El que hay sin duda entre la “Carta” de Aldana y la “Epístola moral a Fabio” no es el único nexo de prefiguración que puede señalarse al caracterizar el Siglo de Oro. Garcilaso de la Vega, como un ancestro generoso, prefigura lo mismo a Fernando de Herrera que a San Juan de la Cruz, y no menos a Fray Luis de León que a Luis de Góngora. Góngora es el maestro detestado de Quevedo, y Quevedo es el anticipo de Sor Juana.
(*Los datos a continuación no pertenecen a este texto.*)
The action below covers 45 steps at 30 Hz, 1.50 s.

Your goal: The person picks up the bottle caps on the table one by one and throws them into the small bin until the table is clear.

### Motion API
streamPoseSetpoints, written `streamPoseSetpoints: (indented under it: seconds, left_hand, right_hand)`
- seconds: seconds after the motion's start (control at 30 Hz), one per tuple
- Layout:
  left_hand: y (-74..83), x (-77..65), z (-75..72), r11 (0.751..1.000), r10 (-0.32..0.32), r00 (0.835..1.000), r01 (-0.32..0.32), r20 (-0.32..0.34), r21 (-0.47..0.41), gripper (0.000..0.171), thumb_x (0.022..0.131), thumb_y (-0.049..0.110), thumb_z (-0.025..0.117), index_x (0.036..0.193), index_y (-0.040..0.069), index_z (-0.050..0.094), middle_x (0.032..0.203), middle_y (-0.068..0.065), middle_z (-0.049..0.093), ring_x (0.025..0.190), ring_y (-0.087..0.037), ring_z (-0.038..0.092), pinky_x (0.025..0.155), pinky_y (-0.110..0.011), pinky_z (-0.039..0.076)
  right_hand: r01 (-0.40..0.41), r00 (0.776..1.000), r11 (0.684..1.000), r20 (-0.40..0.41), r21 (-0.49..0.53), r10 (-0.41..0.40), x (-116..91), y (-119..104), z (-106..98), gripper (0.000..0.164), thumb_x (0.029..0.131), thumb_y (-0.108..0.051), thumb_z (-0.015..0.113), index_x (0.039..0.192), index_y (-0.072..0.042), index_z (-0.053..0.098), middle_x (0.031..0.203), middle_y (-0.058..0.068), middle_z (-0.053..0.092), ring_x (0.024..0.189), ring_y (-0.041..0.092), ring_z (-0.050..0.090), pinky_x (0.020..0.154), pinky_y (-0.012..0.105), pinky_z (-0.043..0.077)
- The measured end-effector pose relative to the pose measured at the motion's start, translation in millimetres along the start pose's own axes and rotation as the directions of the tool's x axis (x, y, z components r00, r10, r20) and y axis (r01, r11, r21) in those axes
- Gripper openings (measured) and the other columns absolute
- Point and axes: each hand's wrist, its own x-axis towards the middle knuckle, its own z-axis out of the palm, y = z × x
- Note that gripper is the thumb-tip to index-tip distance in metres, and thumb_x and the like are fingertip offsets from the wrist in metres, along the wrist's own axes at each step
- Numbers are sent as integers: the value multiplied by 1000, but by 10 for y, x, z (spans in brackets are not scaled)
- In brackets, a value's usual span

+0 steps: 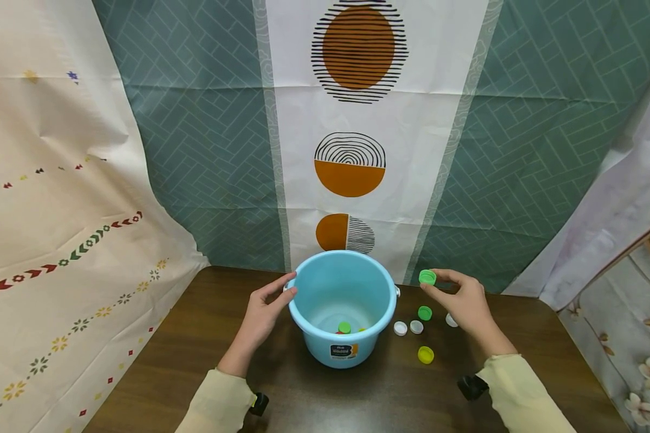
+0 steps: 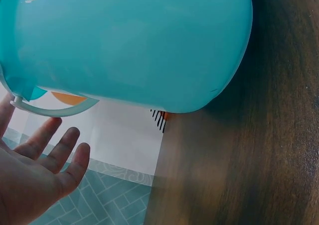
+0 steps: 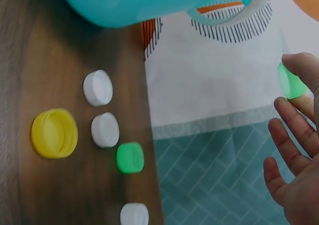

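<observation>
Soft, even light fills the head view, leaving the wall cloth (image 1: 357, 117) bright and the table (image 1: 179, 337) dark, apart from pale glare at the bottom middle. Wide-angle stretching shows toward the edges. Both wrist views look dimmer and slightly soft. In the left one, small pale reflections dot the bucket (image 2: 129, 46), and a blurry shadow darkens the wood beside it.

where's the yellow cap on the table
In the head view, the yellow cap lies on the table to the right of the blue bucket, just nearer the person than two white caps.
</observation>
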Motion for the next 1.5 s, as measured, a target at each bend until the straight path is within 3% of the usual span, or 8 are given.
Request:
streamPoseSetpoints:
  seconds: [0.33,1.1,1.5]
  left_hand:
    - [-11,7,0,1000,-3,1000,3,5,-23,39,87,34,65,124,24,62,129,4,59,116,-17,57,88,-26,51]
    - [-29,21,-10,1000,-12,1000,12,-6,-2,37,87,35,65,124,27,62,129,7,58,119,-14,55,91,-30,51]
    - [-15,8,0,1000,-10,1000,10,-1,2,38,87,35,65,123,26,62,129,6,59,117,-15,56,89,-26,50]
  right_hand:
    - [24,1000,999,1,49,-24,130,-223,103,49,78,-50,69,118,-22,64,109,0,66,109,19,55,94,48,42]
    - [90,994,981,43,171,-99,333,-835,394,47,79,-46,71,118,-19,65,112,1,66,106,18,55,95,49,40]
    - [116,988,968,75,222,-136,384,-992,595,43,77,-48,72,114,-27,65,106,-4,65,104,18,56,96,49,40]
Ello se aplica también a figuras relativamente anteriores, ajenas al marco temporal de La fuente, los destellos y la sombra: la sonoridad extraordinaria de San Juan de la Cruz (“un no sé qué que quedan balbuciendo”) evoca en buena medida la de Jorge Manrique, autor que debe tenerse por “prerrenacentista” y en todo caso previo al Siglo de Oro (“cómo después, de acordado, / da dolor”). En este contexto debe sopesarse la opinión que algunos promovieron a propósito de Juan Boscán y el mismo Garcilaso: que no eran sino “extranjerizantes” y bárbaros poetas. Lo que hicieron en realidad fue acentuar, volviéndolo explícito, un rasgo que toda literatura moderna comporta en última instancia: el diálogo con otros autores, con otras intenciones estéticas, con otras lenguas, con otras culturas.
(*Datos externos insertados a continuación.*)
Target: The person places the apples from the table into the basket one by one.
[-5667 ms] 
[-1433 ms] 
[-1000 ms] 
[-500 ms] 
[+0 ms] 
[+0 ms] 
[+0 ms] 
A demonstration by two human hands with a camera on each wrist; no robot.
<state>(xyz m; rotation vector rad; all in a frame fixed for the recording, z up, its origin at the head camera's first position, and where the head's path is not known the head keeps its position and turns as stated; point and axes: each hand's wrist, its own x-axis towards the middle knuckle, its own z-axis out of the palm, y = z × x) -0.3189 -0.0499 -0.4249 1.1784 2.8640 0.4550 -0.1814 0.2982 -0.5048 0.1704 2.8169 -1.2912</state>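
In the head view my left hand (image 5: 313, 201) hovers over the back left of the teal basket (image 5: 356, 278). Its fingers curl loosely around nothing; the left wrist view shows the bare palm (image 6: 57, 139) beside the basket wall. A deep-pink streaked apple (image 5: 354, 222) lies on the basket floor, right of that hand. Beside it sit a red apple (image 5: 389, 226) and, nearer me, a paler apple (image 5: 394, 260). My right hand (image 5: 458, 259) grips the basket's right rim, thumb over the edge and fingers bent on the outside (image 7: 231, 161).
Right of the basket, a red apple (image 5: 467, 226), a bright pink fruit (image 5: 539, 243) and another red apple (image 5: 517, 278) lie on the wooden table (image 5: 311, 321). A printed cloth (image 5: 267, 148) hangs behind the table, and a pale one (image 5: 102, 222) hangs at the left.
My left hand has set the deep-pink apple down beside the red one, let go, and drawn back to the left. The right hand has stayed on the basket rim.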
Tema distinto es el membrete o denominación de la etapa de marras. Huerta y Lombó prefieren el plural: “Siglos de Oro”. Se puede responder que la palabra siglo, en la expresión “Siglo de Oro”, designa menos un periodo de cien años que una edad notable, una época. Del “año axial” (David Huerta dixit) de 1526, fecha de la introducción definitiva del “itálico modo” en las costumbres literarias castellanas, a 1695, año de la muerte de Sor Juana Inés de la Cruz, más de un siglo y dos tercios pasan efectivamente: ni se trata en rigor de un par de siglos cronológicos precisos, ni los intereses, personalidades o estilos que se desarrollan entre dichos años deben suponerse uniformes. En resumen, el Siglo de Oro es una pléyade, una constelación, un sistema, y que se hable de un siglo en singular (como, en mi opinión, debe hacerse) no excluye que se admita de la misma forma la pluralidad brillante de la era.
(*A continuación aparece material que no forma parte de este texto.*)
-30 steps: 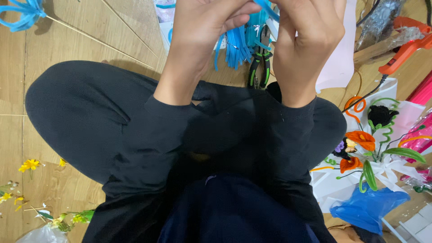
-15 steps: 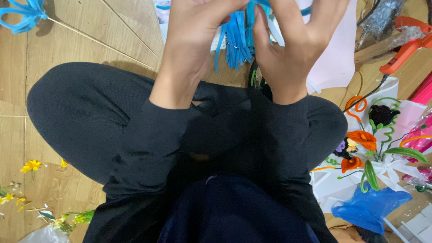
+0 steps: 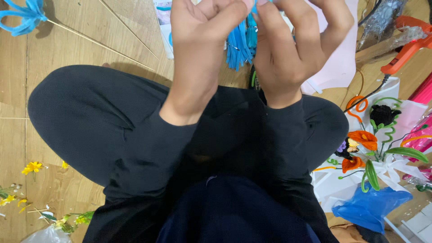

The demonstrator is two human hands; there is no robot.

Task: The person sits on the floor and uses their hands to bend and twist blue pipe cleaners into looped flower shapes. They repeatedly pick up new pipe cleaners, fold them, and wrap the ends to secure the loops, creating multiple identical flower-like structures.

Entiendo, por último, que no estaría de más enmendar un par de incorrecciones del volumen. Primero está una importante divergencia entre las previsiones liminares y los textos propiamente seleccionados. En su prólogo, anuncia David Huerta que La fuente, los destellos y la sombra “es una colección de poesía lírica, lo que quiere decir que no figuran en ella poemas épicos [...] o composiciones en verso incluidas en obras dramáticas (de las que hay, en gran cantidad, por ejemplo, en el teatro lopesco y en las narraciones cervantinas)”. Ahora bien, al menos cuatro poemas entresacados del Quijote figuran en el capítulo dedicado a Cervantes, con lo que se desdice aquel anuncio del prólogo. Viene después la total ausencia de poemas de autor anónimo, algunos de los cuales podrían acompañar sin desventaja ni demérito a los mejores de Quevedo, San Juan, Gutierre de Cetina o los hermanos Argensola. Es el caso del soneto que comienza con la famosa y estricta prevención: “No me mueve, mi Dios, para quererte / el cielo que me tienes prometido...”

Tales objeciones, con todo, no hacen más que corroborar la extrema vitalidad y el positivo desacuerdo que la poesía del Siglo de Oro, por una parte, y su recepción a cuatrocientos años de distancia, por la otra, manifiestan y provocan en beneficio de lectores y escritores actuales. Que sean aquí justamente celebrados, pues, la existencia y la divulgación de La fuente, los destellos y la sombra.



(El 29 de septiembre de 2002 publiqué "La edad y el oro" en Mural. Hoy, releyendo el artículo por motivos un tanto azarosos, encuentro que vale la pena desenterrarlo y publicarlo de nuevo aquí.)